CausalInference#

class pgmpy.inference.CausalInference.CausalInference(model)[source]#

Bases: object

This is an inference class for performing Causal Inference over Bayesian Networks or Structural Equation Models.

Parameters:
model: pgmpy.base.DAG | pgmpy.models.DiscreteBayesianNetwork | pgmpy.models.SEMGraph

The model that we’ll perform inference over.

References

‘Causality: Models, Reasoning, and Inference’ - Judea Pearl (2000)

Examples

Create a small Bayesian Network.

>>> from pgmpy.models import DiscreteBayesianNetwork
>>> game = DiscreteBayesianNetwork([("X", "A"), ("A", "Y"), ("A", "B")])

Load the graph into the CausalInference object to make causal queries.

>>> from pgmpy.inference.CausalInference import CausalInference
>>> inference = CausalInference(game)
>>> inference.get_all_backdoor_adjustment_sets(X="X", Y="Y")
frozenset()
>>> inference.get_all_frontdoor_adjustment_sets(X="X", Y="Y")
frozenset({frozenset({'A'})})
estimate_ate(X, Y, data, estimand_strategy='smallest', estimator_type='linear', **kwargs)[source]#

Estimate the average treatment effect (ATE) of X on Y.

Parameters:
X: str (variable name)

The cause/exposure variables.

Y: str (variable name)

The outcome variable

data: pandas.DataFrame

All observed data for this Bayesian Network.

estimand_strategy: str or frozenset

Either specify a specific backdoor adjustment set or a strategy.
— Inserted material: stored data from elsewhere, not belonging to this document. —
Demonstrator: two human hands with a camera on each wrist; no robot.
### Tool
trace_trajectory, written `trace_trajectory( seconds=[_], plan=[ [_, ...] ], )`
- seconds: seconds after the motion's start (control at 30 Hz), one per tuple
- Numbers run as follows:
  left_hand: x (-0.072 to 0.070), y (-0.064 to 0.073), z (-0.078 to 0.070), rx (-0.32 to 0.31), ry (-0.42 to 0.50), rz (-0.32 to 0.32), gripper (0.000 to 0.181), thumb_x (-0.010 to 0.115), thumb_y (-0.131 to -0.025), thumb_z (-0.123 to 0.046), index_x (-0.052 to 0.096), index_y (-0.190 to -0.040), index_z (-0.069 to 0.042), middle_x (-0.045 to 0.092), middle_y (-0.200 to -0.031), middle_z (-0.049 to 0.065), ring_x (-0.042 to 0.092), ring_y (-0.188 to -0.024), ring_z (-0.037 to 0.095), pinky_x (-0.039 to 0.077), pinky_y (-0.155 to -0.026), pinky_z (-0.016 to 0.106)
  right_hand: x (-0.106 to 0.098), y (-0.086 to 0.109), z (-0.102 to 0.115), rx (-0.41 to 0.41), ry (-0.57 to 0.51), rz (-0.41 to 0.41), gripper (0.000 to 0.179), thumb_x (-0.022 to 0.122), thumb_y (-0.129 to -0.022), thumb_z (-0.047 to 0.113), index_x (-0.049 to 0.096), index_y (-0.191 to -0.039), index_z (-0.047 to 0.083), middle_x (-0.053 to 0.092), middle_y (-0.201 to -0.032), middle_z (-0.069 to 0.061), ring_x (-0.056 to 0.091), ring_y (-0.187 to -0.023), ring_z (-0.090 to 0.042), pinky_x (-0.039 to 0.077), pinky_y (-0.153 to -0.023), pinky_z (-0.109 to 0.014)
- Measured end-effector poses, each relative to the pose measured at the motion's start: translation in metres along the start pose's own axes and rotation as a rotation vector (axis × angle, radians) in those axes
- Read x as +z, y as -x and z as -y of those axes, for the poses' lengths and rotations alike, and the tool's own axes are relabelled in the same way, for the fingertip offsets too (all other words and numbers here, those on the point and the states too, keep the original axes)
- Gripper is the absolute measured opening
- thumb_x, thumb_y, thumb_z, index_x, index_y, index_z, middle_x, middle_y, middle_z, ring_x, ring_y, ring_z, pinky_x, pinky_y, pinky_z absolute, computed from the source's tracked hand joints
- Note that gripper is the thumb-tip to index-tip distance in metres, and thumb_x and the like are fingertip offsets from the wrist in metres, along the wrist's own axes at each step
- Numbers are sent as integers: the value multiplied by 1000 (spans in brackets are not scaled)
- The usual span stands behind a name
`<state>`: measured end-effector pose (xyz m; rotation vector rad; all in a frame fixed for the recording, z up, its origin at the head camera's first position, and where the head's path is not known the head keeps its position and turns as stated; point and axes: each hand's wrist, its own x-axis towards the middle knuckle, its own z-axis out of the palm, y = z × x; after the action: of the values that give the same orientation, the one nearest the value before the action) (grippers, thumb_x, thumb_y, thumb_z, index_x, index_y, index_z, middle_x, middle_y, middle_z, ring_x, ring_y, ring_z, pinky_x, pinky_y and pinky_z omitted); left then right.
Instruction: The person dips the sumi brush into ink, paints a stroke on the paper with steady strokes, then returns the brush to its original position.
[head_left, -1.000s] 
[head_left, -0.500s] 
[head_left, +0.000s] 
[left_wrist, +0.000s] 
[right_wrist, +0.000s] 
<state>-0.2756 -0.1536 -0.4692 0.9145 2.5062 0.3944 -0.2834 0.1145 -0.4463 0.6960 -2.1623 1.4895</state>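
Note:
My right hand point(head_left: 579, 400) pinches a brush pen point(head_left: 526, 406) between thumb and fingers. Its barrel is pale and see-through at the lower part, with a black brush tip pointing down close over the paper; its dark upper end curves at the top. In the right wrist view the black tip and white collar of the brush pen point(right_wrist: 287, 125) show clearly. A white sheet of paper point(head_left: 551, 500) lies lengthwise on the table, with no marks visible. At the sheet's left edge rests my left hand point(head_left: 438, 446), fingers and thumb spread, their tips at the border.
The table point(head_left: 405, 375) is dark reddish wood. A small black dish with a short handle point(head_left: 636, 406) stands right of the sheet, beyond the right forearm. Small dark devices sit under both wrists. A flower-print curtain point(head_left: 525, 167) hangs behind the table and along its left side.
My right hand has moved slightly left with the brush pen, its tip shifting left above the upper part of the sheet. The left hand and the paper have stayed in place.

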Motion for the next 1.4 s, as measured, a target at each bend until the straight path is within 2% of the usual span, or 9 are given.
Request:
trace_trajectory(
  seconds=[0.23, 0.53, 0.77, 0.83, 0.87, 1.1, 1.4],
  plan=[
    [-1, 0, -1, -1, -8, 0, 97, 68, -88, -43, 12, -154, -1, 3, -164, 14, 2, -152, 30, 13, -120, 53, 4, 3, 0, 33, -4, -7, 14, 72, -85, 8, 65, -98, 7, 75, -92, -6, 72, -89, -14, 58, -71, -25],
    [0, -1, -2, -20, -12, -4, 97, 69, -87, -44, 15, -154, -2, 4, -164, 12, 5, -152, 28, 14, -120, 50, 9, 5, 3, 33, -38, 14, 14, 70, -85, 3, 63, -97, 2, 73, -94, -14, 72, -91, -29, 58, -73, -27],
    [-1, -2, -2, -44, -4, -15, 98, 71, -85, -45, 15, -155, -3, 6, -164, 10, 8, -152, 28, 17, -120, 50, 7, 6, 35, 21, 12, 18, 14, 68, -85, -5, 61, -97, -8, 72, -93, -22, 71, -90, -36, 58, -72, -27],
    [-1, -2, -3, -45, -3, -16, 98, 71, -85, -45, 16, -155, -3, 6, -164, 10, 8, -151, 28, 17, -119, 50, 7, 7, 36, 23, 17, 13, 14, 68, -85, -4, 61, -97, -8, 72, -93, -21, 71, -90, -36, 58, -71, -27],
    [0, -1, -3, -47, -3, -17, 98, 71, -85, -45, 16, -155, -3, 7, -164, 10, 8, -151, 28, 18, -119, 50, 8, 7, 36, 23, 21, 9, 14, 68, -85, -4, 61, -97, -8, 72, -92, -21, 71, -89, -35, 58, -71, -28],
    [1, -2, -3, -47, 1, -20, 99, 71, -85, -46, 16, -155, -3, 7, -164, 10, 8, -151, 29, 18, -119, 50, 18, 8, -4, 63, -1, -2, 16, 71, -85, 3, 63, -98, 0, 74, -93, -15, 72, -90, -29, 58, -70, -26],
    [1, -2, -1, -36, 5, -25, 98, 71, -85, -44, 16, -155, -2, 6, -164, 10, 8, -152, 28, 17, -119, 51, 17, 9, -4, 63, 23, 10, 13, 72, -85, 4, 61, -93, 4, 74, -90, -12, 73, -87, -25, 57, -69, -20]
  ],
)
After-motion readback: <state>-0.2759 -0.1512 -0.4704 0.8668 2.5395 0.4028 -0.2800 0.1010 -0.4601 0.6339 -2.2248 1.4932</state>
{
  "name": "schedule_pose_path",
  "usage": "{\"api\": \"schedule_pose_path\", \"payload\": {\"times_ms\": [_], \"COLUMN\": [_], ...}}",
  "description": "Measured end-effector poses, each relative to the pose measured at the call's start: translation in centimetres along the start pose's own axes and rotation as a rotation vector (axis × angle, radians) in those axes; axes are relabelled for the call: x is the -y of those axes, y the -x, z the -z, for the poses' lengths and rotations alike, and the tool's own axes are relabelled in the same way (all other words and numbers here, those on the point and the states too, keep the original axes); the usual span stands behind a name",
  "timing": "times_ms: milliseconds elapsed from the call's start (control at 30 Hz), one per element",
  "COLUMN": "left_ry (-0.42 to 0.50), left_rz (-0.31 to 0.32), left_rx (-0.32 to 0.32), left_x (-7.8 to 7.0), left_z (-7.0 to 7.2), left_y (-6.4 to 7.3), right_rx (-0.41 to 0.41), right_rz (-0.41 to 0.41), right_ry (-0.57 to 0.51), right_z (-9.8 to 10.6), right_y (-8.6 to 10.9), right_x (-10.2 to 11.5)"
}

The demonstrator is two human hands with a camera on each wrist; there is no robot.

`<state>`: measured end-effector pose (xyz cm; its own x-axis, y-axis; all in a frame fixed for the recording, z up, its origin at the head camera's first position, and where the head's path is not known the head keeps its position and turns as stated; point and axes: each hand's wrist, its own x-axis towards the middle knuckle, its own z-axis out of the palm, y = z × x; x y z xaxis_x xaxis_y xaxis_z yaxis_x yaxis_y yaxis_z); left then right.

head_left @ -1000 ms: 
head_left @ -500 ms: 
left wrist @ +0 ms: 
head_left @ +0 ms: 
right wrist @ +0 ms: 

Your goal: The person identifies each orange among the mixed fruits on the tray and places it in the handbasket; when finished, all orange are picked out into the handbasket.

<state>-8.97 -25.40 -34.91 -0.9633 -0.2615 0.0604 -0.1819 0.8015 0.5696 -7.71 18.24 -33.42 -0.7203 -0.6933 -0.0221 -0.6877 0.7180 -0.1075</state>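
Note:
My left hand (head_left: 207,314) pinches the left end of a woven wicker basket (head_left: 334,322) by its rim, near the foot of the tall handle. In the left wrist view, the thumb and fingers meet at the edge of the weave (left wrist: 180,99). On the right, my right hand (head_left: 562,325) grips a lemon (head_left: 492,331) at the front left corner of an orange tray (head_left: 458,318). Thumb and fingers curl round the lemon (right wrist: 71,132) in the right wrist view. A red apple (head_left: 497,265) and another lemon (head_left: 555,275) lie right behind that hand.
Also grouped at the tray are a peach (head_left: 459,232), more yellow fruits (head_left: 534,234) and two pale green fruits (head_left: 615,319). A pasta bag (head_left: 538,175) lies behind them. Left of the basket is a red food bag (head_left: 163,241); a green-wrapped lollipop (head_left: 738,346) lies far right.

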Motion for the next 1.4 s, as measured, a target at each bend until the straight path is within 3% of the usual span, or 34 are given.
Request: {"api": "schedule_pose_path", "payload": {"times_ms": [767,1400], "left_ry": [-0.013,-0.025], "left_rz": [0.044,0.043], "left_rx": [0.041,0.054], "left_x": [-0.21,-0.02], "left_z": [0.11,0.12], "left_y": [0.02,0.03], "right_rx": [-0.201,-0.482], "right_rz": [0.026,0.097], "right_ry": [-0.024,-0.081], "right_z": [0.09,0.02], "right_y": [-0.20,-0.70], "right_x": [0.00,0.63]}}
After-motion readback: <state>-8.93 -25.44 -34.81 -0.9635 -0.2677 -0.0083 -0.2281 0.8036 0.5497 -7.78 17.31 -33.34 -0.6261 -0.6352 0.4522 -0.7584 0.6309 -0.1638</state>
The available options are:

smallest:

Use the smallest estimand of observed variables

all:

Estimate the ATE from each identified estimand

estimator_type: str

The type of model to be used to estimate the ATE. All of the linear regression classes in statsmodels are available including:

  • GLS: generalized least squares for arbitrary covariance

  • OLS: ordinary least square of i.i.d. errors

  • WLS: weighted least squares for heteroskedastic error

Specify them with their acronym (e.g. “OLS”) or simple “linear” as an alias for OLS.

**kwargs: dict

Keyward arguments specific to the selected estimator. linear:

missing: str

Available options are “none”, “drop”, or “raise”

Returns:
The average treatment effect: float

Examples

>>> import pandas as pd
>>> import numpy as np
>>> rng = np.random.default_rng(42)
>>> game1 = DiscreteBayesianNetwork([("X", "A"), ("A", "Y"), ("A", "B")])
>>> data = pd.DataFrame(
...     rng.random(size=(1000, 4)), columns=["X", "A", "B", "Y"]
... )
>>> inference = CausalInference(model=game1)
>>> float(round(inference.estimate_ate("X", "Y", data=data, estimator_type="linear"), 15))
0.001138244615115
get_all_backdoor_adjustment_sets(X, Y)[source]#

Returns a list of all adjustment sets per the back-door criterion.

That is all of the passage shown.